Lassen Sie uns auf den folgenden Teil des Codes achten:

PWD=$(pwd -L)
if [ "$APPVEYOR_PULL_REQUEST_NUMBER" != '' ]; then
  PULL_REQUEST_ID="pulls/$APPVEYOR_PULL_REQUEST_NUMBER"
  MERGE_BASE=`wget -qO - 
   https://api.github.com/repos/${APPVEYOR_REPO_NAME}/${PULL_REQUEST_ID} 
   | jq -r ".base.ref"`

  git diff --name-only HEAD origin/$MERGE_BASE > .pvs-pr.list
  pvs-studio-analyzer analyze -j8 
                              -o PVS-Studio.log 
                              --disableLicenseExpirationCheck 
                              --dump-files --dump-log pvs-dump.log 
                              -S .pvs-pr.list
else
  pvs-studio-analyzer analyze -j8 
                              -o PVS-Studio.log 
                              --disableLicenseExpirationCheck
fi

Die spezifische Zuweisung des Wertes des Befehls pwd an eine Variable, die diesen Wert standardmäßig speichern soll, mag auf den ersten Blick seltsam erscheinen, aber ich werde alles jetzt erklären.

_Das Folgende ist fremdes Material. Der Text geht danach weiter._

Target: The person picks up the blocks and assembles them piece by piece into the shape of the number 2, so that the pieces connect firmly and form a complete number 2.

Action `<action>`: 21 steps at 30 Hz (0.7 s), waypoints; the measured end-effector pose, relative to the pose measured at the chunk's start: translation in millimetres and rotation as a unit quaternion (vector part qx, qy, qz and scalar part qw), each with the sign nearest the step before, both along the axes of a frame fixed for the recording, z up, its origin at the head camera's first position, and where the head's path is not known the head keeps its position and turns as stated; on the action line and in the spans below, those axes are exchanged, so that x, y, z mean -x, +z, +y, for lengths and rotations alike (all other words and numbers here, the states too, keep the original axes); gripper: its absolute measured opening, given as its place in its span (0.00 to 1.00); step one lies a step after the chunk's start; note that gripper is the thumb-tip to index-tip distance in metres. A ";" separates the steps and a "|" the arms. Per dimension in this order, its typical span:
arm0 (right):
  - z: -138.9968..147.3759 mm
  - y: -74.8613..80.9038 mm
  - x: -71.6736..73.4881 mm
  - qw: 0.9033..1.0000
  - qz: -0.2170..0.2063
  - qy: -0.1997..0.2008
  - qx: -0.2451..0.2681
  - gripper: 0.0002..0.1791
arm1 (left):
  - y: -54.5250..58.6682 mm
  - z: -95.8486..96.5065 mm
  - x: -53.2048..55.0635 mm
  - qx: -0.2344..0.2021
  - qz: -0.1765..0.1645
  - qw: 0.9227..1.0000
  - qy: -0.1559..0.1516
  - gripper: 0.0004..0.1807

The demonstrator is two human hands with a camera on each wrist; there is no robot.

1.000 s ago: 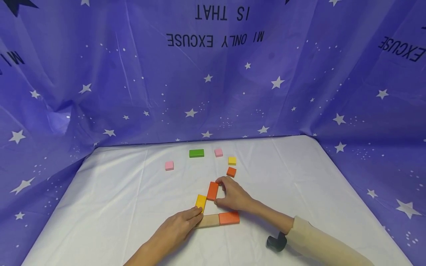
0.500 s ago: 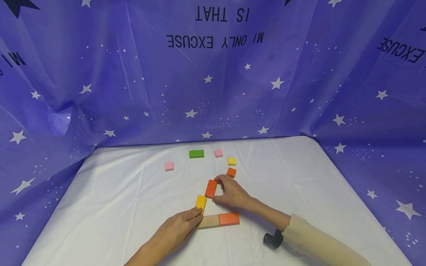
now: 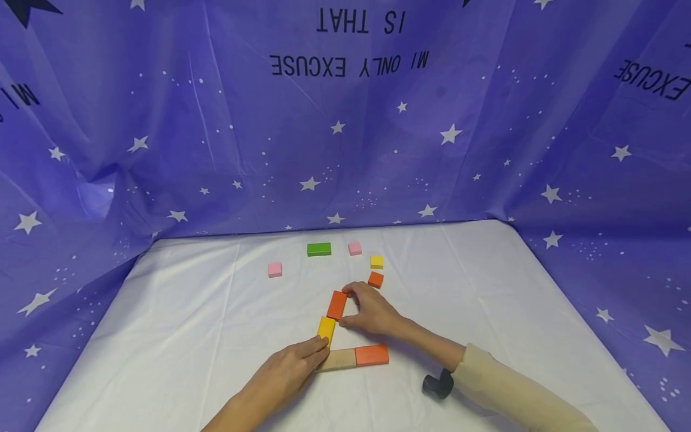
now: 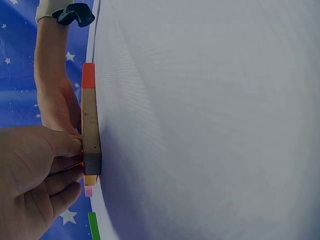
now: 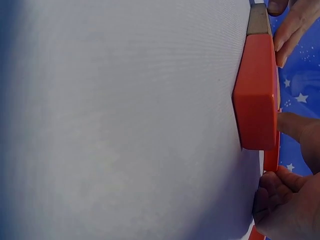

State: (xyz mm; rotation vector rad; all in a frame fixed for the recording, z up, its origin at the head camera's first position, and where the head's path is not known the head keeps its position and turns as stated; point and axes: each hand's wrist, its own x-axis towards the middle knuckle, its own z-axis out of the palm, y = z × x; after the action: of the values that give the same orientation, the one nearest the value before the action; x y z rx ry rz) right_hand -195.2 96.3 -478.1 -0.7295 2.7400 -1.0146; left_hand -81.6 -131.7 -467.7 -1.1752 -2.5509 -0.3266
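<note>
My right hand [image 3: 373, 309] pinches a red rectangular block [image 3: 337, 305] between thumb and fingers near its two ends. The block lies flat, its near end against or very close to the far end of a yellow block [image 3: 326, 328]. On the yellow block's near end rest the extended fingertips of my left hand [image 3: 286, 367]. That hand partly hides a plain wooden block [image 3: 341, 359], which lies end to end with another red block [image 3: 372, 354]. In the left wrist view, my left thumb and fingers sit along the wooden block [image 4: 90, 120].
Beyond the hands lie a small orange-red block [image 3: 375, 279], a small yellow block [image 3: 376, 261], two pink blocks [image 3: 354, 248] and a green block [image 3: 319, 249]. A white cloth [image 3: 178, 336] covers the table; a purple starry curtain [image 3: 335, 150] surrounds it.
My right hand has slid the pinched red block left and slightly away, bringing it in line with the yellow block. The left hand stays in place.
</note>
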 end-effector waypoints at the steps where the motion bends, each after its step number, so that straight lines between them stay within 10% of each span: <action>1: -0.3 0.1 0.1 1.000 0.000 0.000 -0.001 0.34 | 0.2 0.0 0.1 -0.001 0.001 1.000 0.000 0.19; 21: -4.2 2.9 0.5 1.000 0.002 0.008 0.001 0.32 | 0.0 -0.6 1.6 -0.008 0.009 1.000 -0.004 0.19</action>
State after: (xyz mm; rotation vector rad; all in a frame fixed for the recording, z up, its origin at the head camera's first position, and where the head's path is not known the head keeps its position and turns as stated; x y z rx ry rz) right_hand -195.7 92.1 -475.2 -0.7531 2.7317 -1.0153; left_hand -83.2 -132.3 -467.8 -1.1775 -2.5239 -0.3366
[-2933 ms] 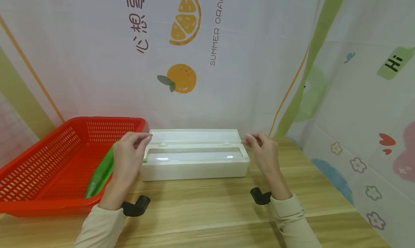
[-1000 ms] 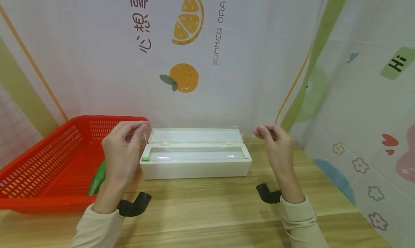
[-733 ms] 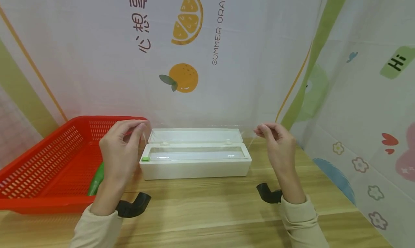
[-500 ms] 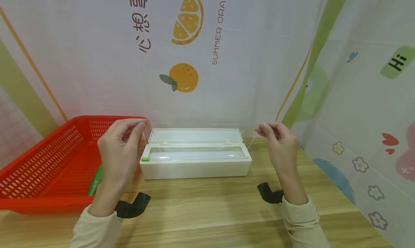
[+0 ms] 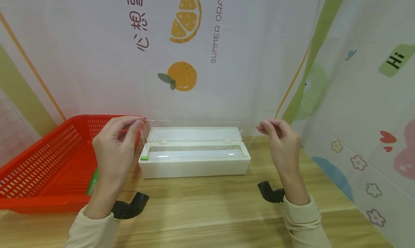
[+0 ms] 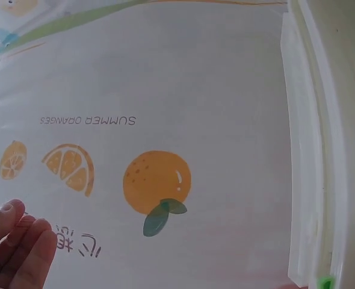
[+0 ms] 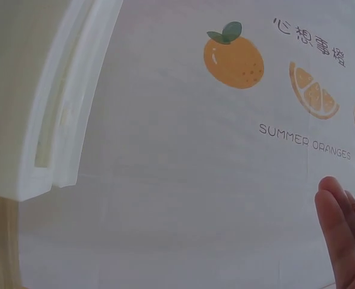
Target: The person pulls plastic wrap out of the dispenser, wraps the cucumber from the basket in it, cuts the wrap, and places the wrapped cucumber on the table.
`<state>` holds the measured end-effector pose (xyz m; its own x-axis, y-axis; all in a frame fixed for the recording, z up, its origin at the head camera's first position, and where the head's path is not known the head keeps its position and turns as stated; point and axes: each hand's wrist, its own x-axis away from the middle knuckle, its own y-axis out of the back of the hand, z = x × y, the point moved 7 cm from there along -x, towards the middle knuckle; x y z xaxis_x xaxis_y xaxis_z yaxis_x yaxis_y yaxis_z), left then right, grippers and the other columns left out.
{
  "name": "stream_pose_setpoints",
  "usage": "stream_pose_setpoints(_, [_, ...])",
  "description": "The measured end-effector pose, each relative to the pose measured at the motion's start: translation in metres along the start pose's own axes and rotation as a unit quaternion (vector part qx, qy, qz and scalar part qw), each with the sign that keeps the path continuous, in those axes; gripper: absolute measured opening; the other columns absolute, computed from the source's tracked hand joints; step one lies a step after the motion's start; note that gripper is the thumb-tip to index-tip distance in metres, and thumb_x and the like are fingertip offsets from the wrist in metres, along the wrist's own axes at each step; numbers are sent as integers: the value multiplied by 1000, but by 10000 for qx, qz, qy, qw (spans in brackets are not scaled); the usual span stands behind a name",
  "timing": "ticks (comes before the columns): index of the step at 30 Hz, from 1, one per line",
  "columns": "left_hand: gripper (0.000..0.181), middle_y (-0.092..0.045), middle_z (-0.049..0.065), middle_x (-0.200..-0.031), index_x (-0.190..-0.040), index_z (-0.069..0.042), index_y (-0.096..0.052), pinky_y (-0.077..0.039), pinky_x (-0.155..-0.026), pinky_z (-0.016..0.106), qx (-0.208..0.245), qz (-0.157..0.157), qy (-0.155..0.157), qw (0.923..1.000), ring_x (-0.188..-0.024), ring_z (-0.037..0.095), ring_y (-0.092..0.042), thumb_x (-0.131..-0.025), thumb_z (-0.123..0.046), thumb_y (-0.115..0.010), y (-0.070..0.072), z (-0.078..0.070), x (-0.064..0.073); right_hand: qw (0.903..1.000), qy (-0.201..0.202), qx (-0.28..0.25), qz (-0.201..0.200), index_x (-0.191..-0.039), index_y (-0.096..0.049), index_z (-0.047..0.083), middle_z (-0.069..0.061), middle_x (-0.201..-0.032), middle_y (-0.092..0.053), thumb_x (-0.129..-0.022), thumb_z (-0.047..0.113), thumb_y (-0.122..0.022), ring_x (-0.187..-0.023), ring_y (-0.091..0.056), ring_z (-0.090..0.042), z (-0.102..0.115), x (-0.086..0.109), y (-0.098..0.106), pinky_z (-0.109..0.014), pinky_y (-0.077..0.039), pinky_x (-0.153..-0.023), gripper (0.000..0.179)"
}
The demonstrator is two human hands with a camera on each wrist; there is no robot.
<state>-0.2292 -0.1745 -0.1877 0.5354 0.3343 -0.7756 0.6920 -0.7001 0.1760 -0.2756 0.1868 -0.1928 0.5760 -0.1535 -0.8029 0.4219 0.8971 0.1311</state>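
Note:
A white cling film dispenser (image 5: 194, 169) stands on the table with its lid (image 5: 194, 134) tipped back and a green slider (image 5: 144, 157) at its left end. Clear cling film (image 5: 197, 122) stretches up out of it, its front edge a thin shiny line above the lid. My left hand (image 5: 115, 147) pinches the film's left corner between thumb and fingers; my right hand (image 5: 285, 149) pinches the right corner. In the left wrist view, the left fingertips (image 6: 14, 208) meet. In the right wrist view, the right hand (image 7: 343, 235) is partly cut off.
Left of the dispenser is a red plastic basket (image 5: 48, 204) with a long green vegetable (image 5: 92, 182) inside, partly behind my left forearm. A printed white curtain (image 5: 227, 93) hangs close behind. The wooden table (image 5: 201, 212) extends in front.
Both hands have risen from beside the lid and spread apart, drawing the cling film up out of the dispenser. Its edge has risen slightly further in the last half second.

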Motion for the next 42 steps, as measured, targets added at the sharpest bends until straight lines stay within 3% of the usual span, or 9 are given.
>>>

Während der Konfiguration des Analysators in AppVeyor stieß ich auf ein äußerst merkwürdiges Verhalten des Analysators. Einerseits funktionierte alles korrekt, aber die Analyse wurde nicht gestartet. Ich verbrachte eine Weile damit, zu bemerken, dass wir uns im Verzeichnis /home/appveyor/projects/testcalc/ befinden, während der Analysator überzeugt war, wir seien in /opt/appveyor/build-agent/. Da wurde mir klar, dass die Variable $PWD ein wenig lügt. Aus diesem Grund habe ich ihren Wert manuell vor dem Start der Analyse aktualisiert.

Und weiter geht's wie zuvor:

Analyse der Commits und Pull Requests in Travis CI, Buddy und AppVeyor mithilfe von PVS-Studio
Nun betrachten wir den nächsten Abschnitt:

PULL_REQUEST_ID="pulls/$APPVEYOR_PULL_REQUEST_NUMBER"
MERGE_BASE=`wget -qO - 
  https://api.github.com/repos/${APPVEYOR_REPO_NAME}/${PULL_REQUEST_ID} 
  | jq -r ".base.ref"`

Hier erhalten wir die Unterschiede zwischen den Branches, für die ein Pull-Request erklärt wurde. Dazu benötigen wir die folgenden Umgebungsvariablen:

  • $APPVEYOR_PULL_REQUEST_NUMBER — die Nummer des Pull-Requests;
  • $APPVEYOR_REPO_NAME — den Benutzernamen und das Repository des Projekts.

Fazit

Natürlich haben wir nicht alle möglichen Continuous Integration-Services betrachtet, aber sie haben alle eine äußerst ähnliche Arbeitsweise. Abgesehen vom Caching erstellt jeder Service sein eigenes "Fahrrad", weshalb die Dinge immer unterschiedlich sind.

Irgendwo, wie bei Travis-CI, sind ein paar Zeilen Code ausreichend und das Caching funktioniert einwandfrei; irgendwo, wie bei AppVeyor, muss einfach der Ordner in den Einstellungen angegeben werden; aber irgendwo müssen einzigartige Schlüssel erstellt und versucht werden, das System davon zu überzeugen, dir das Überschreiben des zwischengespeicherten Teils zu ermöglichen. Daher solltest du, wenn du die Analyse von Pull-Requests auf einem Continuous Integration-Service einrichten möchtest, der oben nicht behandelt wurde, zunächst sicherstellen, dass du beim Caching keine Probleme haben wirst.

Vielen Dank für deine Aufmerksamkeit. Wenn etwas nicht funktioniert, schreib uns gerne an Unterstützung. Wir werden helfen und unterstützen.

Analyse der Commits und Pull Requests in Travis CI, Buddy und AppVeyor mithilfe von PVS-Studio

Wenn Sie diesen Artikel mit einem englischsprachigen Publikum teilen möchten, verwenden Sie bitte den Link zur Übersetzung: Maxim Zvyagintsev. Analyse von Commits und Pull Requests in Travis CI, Buddy und AppVeyor mit PVS-Studio.